Rivals celebrate in competing styles

Chongqing party boss Bo Xilai led a mass revolutionary song sing-along ahead of the Communist Party's 90th anniversary today. Political rival and predecessor Wang Yang told cadres not to be overwhelmed by flowers and applause and not to overlook public opinion.

At a provincial conference to celebrate the founding of the party, the Guangdong party boss urged officials 'not to be overwhelmed by success and numbers but overlook existing problems, not to be overwhelmed by development and achievements but neglect potential risks', according to yesterday's edition of Nanfang Daily.

Wang called for 'free thinking and mind liberation' to remove red tape and obstacles to economic development, for Guangdong to 'be a vanguard of scientific development' and focus on 'real happiness' for its people, themes he has reiterated in several high-profile campaigns since taking over as Guangdong party chief in 2007.

In Chongqing, Bo has been busy churning out new campaigns and slogans to praise the ruling Communist Party.

On Wednesday, he presided over a 100,000-strong rally of revolutionary songs, to which even former US state secretary Henry Kissinger was invited.

Ong Yew-kim, an expert on mainland politics, said Wang's sophisticated speech was an oblique criticism of Bo's 'red campaign' and suggested that two very different political views were competing within the party. 'Personally, I believe Wang's speech also tried to reassure Hong Kong ... that Guangdong won't follow Chongqing's leftism,' he said.

In Guangdong's best-selling Southern Metropolis News, Wang's speech took out the front page, with the headline in huge red characters, while Bo's red song campaign merited only a four-paragraph report on an inside page.

The Nanfang Daily omitted any mention of Bo's red song campaign.

It is the second time in a week that Wang has urged the province's cadres not to be overwhelmed by applause and achievement. On Sunday, he told a group of cadres that in 'a new historical circumstance, as a mature ruling party', they should 'increase the awareness of potential risks rather than just sing the praises of its achievements' because that was more advantageous to the party's long-term rule, the Nanfang Daily reported.
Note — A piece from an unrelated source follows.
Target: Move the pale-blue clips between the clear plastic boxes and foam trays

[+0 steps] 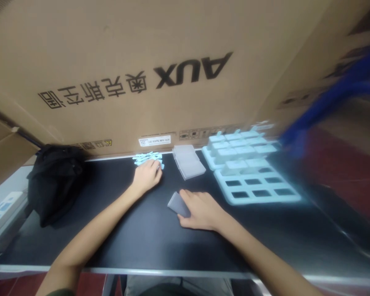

Wang's criticism of singing praise was widely interpreted as a reference to Chongqing's red song campaign.

Beijing-based independent commentator Yao Bo said he believed the Guangdong and Chongqing models were in competition, with Guangdong representing reform and opening-up but facing the task of upgrading itself, and Chongqing reverting to leftist stereotypes.

Some scholars have criticised Chongqing for wasting billions of yuan of public money organising mass revolutionary singing events over the past two years.